19 Giugno 2000, di Redazione Wall Street Italia

Un’apertura davvero molto incerta per Piazza Affari, che ha visto il primissimo Mibtel in ribasso dello 0,48% ma subito in recupero a -0,33 e dopo mezz’ora in territorio positivo a +0,1%.

Regna la cautela dettata dall’incognita sui tassi di interesse americani, ma bisogna ricordare che oggi è giornata di stacco dei dividendi per alcuni titoli: nel Mib 30 ne sono interessate Aem, Enel, Eni e Fiat ordinarie. E’ stato calcolato che l’incidenza dello stacco nel Mib30 è pari allo 0,525%, mentre per il Mibtel è minore, pari allo 0,448%.

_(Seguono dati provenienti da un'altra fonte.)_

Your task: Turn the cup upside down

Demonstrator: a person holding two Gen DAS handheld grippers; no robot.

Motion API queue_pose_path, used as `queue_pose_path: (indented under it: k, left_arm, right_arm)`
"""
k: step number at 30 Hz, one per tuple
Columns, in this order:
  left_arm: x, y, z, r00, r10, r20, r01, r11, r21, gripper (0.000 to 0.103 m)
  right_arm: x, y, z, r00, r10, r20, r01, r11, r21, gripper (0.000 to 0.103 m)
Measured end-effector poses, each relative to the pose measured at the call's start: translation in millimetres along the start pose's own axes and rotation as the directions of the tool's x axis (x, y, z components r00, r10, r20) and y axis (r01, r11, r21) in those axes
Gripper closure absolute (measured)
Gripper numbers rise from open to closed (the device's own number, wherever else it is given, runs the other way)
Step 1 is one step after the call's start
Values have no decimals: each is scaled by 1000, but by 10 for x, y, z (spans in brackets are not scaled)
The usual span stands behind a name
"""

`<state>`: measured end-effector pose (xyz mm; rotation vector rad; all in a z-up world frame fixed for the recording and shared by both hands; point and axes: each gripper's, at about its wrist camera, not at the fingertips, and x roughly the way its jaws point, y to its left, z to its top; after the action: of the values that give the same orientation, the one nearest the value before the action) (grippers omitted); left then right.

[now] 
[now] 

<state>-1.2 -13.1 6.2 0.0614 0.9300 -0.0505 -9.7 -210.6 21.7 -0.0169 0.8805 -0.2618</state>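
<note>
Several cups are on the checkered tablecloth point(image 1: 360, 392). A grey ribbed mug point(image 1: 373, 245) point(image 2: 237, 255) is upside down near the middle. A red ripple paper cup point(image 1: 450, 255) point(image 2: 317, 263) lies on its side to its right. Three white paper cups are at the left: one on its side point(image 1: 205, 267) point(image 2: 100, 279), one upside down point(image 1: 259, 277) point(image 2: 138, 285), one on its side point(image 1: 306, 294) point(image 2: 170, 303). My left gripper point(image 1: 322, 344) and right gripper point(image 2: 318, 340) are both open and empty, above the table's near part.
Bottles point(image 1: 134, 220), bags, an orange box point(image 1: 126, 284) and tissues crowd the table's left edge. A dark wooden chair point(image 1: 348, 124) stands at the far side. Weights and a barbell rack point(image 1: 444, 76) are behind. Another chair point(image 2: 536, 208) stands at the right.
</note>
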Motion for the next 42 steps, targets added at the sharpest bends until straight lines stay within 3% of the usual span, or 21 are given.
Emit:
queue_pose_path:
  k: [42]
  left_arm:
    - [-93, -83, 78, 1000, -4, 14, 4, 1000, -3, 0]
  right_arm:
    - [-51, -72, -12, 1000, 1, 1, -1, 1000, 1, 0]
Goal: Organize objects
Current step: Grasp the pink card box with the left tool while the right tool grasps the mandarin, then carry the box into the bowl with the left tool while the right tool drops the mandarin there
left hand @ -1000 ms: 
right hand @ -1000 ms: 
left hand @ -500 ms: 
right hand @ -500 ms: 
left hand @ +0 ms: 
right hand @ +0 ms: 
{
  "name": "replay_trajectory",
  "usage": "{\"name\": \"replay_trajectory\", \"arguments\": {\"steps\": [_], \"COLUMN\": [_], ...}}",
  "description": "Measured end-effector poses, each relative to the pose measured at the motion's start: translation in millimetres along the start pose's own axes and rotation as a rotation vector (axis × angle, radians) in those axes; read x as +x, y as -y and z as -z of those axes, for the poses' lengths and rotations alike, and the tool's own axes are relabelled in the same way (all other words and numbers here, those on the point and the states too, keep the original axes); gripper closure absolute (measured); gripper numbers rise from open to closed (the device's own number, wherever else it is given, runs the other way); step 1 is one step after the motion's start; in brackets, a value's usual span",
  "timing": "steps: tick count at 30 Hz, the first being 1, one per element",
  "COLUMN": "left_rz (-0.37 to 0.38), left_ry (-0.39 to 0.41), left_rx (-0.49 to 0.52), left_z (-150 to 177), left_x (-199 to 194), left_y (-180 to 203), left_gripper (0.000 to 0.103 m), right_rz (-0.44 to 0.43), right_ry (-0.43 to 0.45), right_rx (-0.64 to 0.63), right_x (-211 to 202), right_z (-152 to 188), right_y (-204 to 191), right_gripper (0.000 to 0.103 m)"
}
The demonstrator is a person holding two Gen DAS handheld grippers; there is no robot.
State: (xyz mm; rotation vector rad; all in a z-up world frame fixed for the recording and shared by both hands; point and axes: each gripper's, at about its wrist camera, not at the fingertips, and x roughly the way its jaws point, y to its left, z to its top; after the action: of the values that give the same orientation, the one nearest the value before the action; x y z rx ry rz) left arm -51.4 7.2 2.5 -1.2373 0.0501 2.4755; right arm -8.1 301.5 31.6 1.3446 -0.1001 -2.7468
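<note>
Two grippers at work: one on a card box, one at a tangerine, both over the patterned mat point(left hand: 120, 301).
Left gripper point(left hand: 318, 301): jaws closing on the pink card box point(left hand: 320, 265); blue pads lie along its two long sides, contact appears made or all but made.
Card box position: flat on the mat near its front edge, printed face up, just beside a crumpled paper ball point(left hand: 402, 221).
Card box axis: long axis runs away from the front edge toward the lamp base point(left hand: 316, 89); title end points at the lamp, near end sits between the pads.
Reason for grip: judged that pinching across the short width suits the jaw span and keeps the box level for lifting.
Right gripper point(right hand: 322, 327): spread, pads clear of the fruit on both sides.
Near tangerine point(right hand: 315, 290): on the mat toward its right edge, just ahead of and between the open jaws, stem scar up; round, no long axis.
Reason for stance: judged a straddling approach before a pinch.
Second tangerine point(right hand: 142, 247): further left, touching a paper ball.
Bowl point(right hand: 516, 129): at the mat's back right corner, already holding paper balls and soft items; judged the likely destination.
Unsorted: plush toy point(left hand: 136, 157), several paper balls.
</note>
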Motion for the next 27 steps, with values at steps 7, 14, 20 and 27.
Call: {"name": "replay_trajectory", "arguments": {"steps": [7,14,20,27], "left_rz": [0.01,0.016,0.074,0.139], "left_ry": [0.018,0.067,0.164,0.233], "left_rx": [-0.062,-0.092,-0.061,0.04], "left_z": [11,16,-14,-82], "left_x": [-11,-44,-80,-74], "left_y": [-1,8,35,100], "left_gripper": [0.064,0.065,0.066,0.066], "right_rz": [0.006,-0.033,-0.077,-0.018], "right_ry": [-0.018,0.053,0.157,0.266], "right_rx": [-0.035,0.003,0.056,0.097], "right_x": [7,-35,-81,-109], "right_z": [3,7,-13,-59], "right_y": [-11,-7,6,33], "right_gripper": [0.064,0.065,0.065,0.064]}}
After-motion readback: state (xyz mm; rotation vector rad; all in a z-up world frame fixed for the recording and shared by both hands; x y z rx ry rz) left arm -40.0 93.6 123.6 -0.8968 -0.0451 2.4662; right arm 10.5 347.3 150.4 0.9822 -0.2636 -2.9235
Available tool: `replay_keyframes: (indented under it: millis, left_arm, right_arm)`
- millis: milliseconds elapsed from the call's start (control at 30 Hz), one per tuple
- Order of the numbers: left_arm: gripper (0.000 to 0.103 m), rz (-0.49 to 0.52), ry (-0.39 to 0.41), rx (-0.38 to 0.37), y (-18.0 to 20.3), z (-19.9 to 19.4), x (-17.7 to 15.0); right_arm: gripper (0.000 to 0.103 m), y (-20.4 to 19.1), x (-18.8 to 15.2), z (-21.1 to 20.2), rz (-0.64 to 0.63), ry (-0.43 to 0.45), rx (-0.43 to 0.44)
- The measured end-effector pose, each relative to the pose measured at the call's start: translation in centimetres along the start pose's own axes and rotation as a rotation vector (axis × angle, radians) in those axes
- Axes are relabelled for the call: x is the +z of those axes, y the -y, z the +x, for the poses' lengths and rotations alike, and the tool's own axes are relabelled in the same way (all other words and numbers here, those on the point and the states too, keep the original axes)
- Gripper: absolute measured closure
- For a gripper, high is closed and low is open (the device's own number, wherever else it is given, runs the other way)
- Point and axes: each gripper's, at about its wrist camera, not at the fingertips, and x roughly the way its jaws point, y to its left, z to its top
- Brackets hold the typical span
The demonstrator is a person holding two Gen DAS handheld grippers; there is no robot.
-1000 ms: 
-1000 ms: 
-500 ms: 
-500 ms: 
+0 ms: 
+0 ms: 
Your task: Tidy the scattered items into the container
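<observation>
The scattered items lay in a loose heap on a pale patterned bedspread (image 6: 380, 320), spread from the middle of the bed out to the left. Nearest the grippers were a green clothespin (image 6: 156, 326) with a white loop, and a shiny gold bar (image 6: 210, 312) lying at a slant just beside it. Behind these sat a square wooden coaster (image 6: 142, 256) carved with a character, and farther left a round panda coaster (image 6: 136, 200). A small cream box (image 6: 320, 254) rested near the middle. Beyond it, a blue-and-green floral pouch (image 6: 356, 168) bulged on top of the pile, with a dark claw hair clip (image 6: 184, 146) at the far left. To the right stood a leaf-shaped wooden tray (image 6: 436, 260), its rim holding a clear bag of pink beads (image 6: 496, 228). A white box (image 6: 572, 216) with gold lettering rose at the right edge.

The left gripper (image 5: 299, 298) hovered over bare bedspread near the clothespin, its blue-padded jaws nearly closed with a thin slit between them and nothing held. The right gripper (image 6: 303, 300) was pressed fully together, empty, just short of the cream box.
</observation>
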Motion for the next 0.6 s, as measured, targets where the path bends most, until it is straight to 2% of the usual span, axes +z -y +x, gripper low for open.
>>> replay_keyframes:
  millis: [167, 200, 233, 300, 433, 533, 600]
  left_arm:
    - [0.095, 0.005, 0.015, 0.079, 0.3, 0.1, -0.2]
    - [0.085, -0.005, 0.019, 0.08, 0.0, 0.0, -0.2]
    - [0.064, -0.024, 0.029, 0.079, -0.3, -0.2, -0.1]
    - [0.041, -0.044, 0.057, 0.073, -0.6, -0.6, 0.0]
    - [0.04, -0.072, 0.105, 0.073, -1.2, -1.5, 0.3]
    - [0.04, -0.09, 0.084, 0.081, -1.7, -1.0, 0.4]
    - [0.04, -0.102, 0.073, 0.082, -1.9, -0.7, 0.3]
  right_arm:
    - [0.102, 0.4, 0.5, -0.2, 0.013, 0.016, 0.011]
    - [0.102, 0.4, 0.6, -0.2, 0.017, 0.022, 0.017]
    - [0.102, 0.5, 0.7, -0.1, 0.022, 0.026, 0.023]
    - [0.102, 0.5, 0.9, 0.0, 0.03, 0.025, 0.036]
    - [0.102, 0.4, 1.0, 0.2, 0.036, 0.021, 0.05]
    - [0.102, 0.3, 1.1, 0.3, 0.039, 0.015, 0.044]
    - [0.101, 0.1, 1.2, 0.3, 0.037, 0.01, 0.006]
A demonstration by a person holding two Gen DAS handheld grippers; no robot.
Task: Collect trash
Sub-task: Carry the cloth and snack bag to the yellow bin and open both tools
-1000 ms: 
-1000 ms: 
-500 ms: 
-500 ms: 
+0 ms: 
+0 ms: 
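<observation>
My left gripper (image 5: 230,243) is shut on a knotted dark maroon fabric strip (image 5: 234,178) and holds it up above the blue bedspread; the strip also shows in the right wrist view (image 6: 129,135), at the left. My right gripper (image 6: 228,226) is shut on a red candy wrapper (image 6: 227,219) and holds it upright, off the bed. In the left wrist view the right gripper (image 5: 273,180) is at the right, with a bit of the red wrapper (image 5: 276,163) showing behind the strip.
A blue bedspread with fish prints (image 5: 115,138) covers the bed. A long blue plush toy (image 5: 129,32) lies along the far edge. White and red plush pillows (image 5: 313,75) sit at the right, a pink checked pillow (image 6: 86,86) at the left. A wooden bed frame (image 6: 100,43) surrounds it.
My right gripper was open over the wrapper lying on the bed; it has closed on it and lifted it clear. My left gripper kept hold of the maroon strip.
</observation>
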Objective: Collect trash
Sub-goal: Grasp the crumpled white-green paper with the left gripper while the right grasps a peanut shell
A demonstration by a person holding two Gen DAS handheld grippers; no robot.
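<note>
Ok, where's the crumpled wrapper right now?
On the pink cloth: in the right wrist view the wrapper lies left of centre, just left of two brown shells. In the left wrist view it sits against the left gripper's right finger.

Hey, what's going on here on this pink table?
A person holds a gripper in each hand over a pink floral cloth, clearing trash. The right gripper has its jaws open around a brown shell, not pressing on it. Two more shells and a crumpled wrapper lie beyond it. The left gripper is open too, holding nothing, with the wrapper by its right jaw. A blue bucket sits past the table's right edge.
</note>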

Movimento su San Paolo Imi, +1,02%, sulla scia di rinnovate voci di un accordo con Banca Intesa (-1,24%).

In crescita anche Acea, +1,73%, che si dice stia per accordarsi, insieme alla spagnola Telefonica, con il Gruppo Fiat, +1,8%, in vista delle licenze Umts (telefonini di terza generazione, in grado di inviare e ricevere dati via Internet).

Bene Olivetti, +0,89%, mentre è stata sospesa per eccesso di ribasso Poligrafici Editoriale. Il Gruppo vuole portare in Borsa la partecipata (al 45%) Dada, di cui è stato fissato il prezzo massimo a 33,5 euro (un euro vale 1936,27 lire). L’offerta al pubblico parte oggi e si concluderà dopodomani.

Iniziano gli aumenti di capitale per Unipol, in rialzo del 5,03%, e per Gandalf, +1,49%.